PA theorem

Richard Kimberly Heck richard_heck at
Sun Jul 18 03:13:49 EDT 2021

On 7/17/21 8:42 PM, Giovanni Lagnese wrote:
> It is true that, for any formula with a free variable P(x) in the
> language of first order arithmetic, it is a PA theorem that:
> If:
> i) an x exists such that P(x)
> ii) for each x such that P(x) there exists a y>x such that P(y)
> Then (**) for every z there exists a k such that P(k) and k>z?
> Is this, for any formula with a free variable P(x), a theorem of PA?

Proof (for fixed P(x)): Reason in PA. Prove (**) by induction on z.

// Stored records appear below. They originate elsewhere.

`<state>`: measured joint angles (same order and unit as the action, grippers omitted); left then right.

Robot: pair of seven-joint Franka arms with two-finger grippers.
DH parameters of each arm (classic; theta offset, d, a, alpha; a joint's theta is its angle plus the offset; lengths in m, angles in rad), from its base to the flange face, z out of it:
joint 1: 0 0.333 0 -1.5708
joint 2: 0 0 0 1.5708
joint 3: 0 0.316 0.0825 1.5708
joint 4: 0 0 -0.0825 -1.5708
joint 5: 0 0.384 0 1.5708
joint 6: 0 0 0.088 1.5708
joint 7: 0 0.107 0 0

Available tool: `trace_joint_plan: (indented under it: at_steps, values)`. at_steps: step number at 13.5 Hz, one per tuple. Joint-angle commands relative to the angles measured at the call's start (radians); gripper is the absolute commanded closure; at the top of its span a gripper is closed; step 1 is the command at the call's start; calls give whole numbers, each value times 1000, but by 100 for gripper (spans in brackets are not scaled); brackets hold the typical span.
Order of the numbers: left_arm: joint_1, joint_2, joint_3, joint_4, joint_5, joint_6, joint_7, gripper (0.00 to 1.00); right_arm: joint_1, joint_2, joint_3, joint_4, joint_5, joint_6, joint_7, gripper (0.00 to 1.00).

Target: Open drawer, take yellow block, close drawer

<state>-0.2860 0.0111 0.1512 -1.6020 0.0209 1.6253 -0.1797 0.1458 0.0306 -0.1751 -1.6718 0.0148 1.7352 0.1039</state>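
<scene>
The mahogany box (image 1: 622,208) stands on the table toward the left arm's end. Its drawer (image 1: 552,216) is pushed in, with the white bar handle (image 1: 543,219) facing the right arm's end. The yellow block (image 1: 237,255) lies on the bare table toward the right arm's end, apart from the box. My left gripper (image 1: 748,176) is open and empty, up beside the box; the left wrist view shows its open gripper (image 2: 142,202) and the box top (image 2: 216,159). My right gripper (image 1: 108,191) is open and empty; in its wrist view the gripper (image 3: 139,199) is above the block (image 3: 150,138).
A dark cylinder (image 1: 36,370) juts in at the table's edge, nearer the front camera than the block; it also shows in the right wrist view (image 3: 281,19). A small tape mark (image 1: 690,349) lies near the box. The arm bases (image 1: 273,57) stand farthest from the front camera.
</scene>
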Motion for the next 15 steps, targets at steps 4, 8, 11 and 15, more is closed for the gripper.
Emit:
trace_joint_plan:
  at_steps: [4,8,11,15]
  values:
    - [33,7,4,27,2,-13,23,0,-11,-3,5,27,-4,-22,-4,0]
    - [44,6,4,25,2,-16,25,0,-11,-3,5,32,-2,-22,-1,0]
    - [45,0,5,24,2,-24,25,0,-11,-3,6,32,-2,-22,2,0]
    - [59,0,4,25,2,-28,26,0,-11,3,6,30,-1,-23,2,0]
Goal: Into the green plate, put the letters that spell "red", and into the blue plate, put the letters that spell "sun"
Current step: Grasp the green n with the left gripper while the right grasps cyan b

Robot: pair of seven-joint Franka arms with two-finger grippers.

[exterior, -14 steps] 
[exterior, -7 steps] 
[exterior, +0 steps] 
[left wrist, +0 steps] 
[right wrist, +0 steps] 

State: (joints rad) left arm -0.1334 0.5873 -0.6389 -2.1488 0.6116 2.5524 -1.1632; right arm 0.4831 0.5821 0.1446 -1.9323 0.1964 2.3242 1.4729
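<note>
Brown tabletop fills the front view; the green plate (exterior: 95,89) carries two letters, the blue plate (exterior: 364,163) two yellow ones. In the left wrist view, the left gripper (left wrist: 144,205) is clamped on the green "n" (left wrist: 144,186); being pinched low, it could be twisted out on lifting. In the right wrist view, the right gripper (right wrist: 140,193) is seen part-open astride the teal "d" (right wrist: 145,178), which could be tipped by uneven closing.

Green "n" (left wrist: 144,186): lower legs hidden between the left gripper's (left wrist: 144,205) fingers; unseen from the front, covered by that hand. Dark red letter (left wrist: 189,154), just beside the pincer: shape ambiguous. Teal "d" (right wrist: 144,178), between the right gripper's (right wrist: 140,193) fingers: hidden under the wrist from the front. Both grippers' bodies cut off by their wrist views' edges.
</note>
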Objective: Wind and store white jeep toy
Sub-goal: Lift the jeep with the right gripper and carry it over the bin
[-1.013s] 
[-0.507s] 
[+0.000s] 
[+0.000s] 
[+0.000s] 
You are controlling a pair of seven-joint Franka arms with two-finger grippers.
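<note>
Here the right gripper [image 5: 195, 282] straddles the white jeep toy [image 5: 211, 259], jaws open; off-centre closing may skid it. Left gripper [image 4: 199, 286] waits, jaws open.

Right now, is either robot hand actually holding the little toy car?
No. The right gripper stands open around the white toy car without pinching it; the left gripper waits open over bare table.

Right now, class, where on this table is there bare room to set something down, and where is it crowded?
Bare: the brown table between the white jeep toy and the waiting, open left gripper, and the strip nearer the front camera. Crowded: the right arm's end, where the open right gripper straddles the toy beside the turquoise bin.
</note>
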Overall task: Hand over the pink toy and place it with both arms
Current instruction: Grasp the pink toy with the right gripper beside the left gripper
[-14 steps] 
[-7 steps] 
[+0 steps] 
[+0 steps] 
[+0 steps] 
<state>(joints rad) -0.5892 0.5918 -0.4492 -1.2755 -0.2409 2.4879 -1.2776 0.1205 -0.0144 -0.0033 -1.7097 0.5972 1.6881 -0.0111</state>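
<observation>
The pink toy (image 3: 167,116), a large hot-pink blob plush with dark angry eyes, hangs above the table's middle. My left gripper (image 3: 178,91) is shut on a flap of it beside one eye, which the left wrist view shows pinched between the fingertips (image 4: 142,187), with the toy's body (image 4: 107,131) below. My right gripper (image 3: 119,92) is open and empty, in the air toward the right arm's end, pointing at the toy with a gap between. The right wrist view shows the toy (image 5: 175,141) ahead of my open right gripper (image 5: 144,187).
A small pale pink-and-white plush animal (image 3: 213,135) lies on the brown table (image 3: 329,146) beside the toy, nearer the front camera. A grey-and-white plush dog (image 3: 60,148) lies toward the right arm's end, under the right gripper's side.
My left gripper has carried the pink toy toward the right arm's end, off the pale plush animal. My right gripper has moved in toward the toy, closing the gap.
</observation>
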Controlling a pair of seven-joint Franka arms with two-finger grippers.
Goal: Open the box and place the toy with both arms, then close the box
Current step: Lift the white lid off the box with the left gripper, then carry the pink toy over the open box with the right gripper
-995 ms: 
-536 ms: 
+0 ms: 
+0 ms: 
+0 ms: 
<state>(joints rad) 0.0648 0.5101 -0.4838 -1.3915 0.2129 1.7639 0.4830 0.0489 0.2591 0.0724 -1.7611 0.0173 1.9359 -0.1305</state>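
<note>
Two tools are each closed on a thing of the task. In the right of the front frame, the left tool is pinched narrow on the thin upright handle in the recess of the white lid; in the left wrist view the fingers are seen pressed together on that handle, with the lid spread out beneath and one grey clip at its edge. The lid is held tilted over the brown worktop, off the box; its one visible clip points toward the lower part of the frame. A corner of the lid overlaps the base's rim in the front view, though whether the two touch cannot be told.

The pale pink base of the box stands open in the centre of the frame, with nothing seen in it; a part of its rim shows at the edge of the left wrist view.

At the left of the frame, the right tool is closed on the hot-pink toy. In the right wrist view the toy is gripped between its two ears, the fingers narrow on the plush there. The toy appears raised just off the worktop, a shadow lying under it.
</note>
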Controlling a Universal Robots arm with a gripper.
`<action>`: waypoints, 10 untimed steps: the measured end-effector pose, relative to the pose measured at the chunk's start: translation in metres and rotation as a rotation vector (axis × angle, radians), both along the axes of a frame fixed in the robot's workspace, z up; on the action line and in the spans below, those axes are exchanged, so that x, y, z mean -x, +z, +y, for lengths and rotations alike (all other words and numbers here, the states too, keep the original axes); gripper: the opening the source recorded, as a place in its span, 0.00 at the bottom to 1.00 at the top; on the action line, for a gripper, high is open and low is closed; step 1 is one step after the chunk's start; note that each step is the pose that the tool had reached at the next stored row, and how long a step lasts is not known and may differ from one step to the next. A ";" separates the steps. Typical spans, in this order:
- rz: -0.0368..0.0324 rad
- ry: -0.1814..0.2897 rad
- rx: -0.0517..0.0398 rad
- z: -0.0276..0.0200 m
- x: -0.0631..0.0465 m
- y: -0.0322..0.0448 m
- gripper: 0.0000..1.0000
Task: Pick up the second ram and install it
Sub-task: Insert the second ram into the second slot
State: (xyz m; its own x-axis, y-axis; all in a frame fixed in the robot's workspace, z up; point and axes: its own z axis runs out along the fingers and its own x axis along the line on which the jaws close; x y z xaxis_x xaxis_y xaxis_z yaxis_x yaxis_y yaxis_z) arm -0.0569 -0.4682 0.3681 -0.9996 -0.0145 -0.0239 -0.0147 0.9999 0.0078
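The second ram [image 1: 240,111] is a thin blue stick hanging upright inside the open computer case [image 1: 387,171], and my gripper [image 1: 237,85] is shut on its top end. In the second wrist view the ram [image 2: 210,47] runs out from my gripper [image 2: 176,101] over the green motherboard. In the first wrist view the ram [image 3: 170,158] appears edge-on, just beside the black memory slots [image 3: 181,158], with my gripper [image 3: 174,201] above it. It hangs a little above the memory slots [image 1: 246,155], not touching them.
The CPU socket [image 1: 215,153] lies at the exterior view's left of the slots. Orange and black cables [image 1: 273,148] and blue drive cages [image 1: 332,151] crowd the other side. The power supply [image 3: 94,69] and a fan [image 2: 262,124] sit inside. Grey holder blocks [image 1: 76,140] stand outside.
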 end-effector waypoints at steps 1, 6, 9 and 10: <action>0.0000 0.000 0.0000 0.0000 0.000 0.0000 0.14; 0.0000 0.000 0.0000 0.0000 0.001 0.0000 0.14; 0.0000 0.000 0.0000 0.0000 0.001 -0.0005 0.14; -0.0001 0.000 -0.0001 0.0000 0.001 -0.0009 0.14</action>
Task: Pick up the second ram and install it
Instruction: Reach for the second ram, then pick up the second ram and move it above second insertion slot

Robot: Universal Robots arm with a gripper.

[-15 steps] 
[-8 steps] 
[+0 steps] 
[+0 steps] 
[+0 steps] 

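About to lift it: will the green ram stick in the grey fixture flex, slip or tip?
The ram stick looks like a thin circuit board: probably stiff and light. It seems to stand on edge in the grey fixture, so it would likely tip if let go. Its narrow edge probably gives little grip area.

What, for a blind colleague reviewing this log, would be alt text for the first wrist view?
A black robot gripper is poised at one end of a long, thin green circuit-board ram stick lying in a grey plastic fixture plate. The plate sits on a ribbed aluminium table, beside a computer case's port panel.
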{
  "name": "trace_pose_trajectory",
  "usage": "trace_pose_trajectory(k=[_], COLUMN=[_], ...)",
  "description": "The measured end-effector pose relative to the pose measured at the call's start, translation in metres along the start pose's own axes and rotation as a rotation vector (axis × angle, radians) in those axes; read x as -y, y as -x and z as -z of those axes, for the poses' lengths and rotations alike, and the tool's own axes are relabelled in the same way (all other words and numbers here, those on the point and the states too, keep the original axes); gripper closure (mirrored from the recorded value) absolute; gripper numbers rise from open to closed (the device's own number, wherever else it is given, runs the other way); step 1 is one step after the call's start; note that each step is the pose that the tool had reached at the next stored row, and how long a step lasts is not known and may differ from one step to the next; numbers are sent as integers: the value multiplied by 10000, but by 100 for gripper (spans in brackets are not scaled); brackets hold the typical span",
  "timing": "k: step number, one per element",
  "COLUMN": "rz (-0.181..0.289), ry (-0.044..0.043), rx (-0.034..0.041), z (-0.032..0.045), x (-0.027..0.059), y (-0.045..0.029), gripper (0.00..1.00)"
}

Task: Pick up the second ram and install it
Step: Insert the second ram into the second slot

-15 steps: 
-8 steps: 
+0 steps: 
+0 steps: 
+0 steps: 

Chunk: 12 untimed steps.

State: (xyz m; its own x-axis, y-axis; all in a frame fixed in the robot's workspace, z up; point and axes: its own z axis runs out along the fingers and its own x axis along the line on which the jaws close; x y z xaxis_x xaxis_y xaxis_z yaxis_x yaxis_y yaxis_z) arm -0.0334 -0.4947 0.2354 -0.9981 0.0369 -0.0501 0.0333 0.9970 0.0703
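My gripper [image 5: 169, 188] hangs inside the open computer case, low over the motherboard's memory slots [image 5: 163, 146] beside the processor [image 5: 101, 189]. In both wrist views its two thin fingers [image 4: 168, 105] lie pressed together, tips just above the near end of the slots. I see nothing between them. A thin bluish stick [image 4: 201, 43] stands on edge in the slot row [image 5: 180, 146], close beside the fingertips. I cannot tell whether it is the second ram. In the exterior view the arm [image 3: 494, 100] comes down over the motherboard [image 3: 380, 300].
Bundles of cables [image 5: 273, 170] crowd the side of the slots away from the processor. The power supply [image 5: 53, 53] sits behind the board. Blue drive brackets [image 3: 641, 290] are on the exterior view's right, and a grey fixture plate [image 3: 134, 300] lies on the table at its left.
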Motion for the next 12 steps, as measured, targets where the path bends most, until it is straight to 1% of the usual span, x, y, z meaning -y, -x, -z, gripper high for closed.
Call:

Basis, z = 0. By (i), for some x, P(x). Obviously, x >= 0. By (ii), for
some k>x, P(y), and k>x>=0. So K>0, done.

Induction. Suppose (**) holds for z. We show it holds for z+1. By the
IH, for some y>z, P(y). So y>=z+1. So by (ii), for some k>y, P(y), and
k>y>=z+1, so k>z+1. Done.

As you note, this is a proof schema: One proof for each P(x).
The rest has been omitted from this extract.